The geothermal reservoirs that need stimulation phases are called Enhanced Geothermal Systems (EGS). Their stimulation phases produce low-magnitude induced seismicity (also called micro-seismicity, i.e. low-magnitude earthquakes), that sometimes can be noticed and may potentially result in damage at the Earth’s surface. Understanding how this seismicity is produced, as well as developing protocols to mitigate or prevent it, is a key aspect to ensure the social acceptance and viability of this kind of clean energy projects.
In a recent published article in the journal Geothermal Energy, researchers from the Departament de Geologia have studied the induced seismicity produced during the stimulation of the Rittershoffen geothermal reservoir (France). A particularity of reservoir is that induced seismicity correlated with fluid pressure drops detected at the injecting well. To understand this process, a series of hydro-mechanical numerical simulations have been carried out to investigate fracture sliding during injection and migration of pressurised fluids.
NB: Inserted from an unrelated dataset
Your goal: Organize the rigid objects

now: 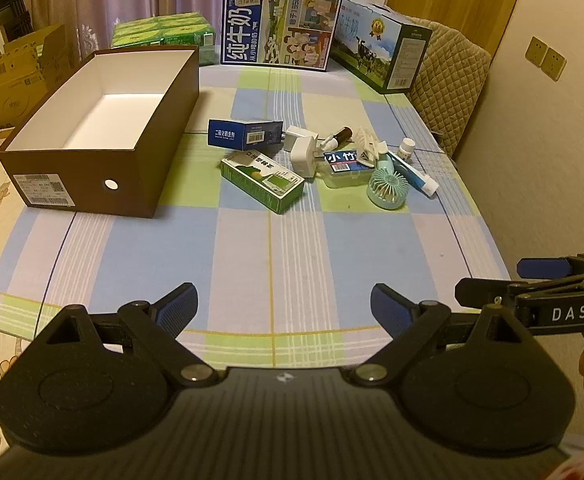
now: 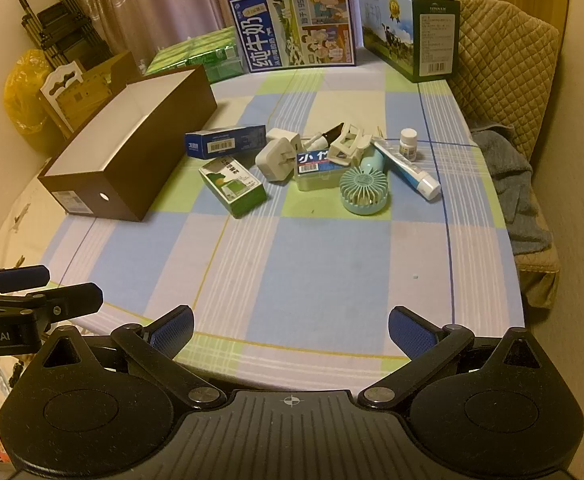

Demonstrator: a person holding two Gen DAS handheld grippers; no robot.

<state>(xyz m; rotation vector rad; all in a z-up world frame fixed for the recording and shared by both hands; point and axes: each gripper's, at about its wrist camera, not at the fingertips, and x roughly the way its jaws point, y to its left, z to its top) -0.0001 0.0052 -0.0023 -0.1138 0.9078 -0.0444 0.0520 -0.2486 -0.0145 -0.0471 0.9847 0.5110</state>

The results show how the interconnection between sets of fractures with different orientation, with one set able to slide and produce seismicity while the other one able to get open without causing seismicity, might result in the generation of pressure drops within the reservoir. These results match the mixed-mechanism stimulation model (where fractures slide and open simultaneously), which is earning scientific support as a good explanation for some of the processes observed during stimulation of geothermal reservoirs.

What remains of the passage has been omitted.